I got back on and he was much recovered and by the end of the ride he was having some nice yielding to the right, which is a bonus.
I brought him in and brushed him and tacked up. He stood well. We went out to lunge and he was a bit inattentive, with transitions taking too long to happen. We discussed the wisdom of paying attention to his handler and he improved.
Then I was taking him over to put down the lunge whip and he was leading like a dairy cow at the state fair, so we had a discussion about being light on the halter aids, which morphed into yielding his neck down when being led. That only took a few minutes but seemed to be a real key for him.
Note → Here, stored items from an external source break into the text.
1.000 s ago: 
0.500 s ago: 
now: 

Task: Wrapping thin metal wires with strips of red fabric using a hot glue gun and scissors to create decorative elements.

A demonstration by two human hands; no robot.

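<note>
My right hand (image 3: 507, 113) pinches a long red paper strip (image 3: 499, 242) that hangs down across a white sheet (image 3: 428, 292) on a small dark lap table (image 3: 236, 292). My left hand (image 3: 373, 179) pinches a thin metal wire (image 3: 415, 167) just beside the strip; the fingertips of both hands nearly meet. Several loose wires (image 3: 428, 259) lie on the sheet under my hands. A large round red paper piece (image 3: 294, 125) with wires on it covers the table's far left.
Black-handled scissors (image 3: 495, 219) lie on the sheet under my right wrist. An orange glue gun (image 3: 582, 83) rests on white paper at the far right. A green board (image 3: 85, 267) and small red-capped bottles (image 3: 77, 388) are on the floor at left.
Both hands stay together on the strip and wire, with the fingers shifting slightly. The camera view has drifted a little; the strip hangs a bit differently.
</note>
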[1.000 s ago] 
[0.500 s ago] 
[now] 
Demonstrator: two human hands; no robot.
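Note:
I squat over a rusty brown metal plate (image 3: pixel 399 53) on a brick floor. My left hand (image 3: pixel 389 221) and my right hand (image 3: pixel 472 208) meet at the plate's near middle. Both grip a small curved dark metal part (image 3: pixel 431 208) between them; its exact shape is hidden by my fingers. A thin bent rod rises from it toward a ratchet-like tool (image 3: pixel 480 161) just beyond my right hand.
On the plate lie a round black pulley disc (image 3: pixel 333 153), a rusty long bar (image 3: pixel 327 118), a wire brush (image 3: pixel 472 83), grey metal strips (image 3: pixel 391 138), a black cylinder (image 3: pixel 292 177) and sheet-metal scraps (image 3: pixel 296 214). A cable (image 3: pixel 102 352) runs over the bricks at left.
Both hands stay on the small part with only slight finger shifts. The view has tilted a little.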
I got on and had some very nice work in all gaits and in leg yield under saddle. It went so well that he earned a walk hack down to the end of the road. (Note to self: use the camera horizontally next time. LOL)
Had a training session and short lesson with Harley and Rylee (and Leah). Harley was very good at times and sometimes a little worked up, mostly thinking too much. He is coming along though and Rylee had some nice work with him at the end.
Beautiful day out and we may not have that many more like this so I took him out for a hack. We went down the hill to the end of the road at a walk and then back up in trot and canter, which he said was hard work. Then walk through the yard and clockwise around the field. We scared up two sets of 3 deer in two different areas and he thought it was really quite exciting, though I mentioned that he needn’t be so impressed. Then on to jumping working on the P exercise, which I will show you when the time comes. He had some difficulty with the stopping politely part of it, but came around eventually.
Steve put up some new very small jumps and they were fun to play on too. Nice day.
Met her at Walnut Creek and she offloaded beautifully and stood politely by the trailer while I tacked up. She had a good warmup and was excellent in her schooling, jumping more boldly than earlier this summer and yet maintained her ratability. She jumped ditches banks, combinations and even ended up doing the jump right before the water, through the water and the larger option on the other side. Great day!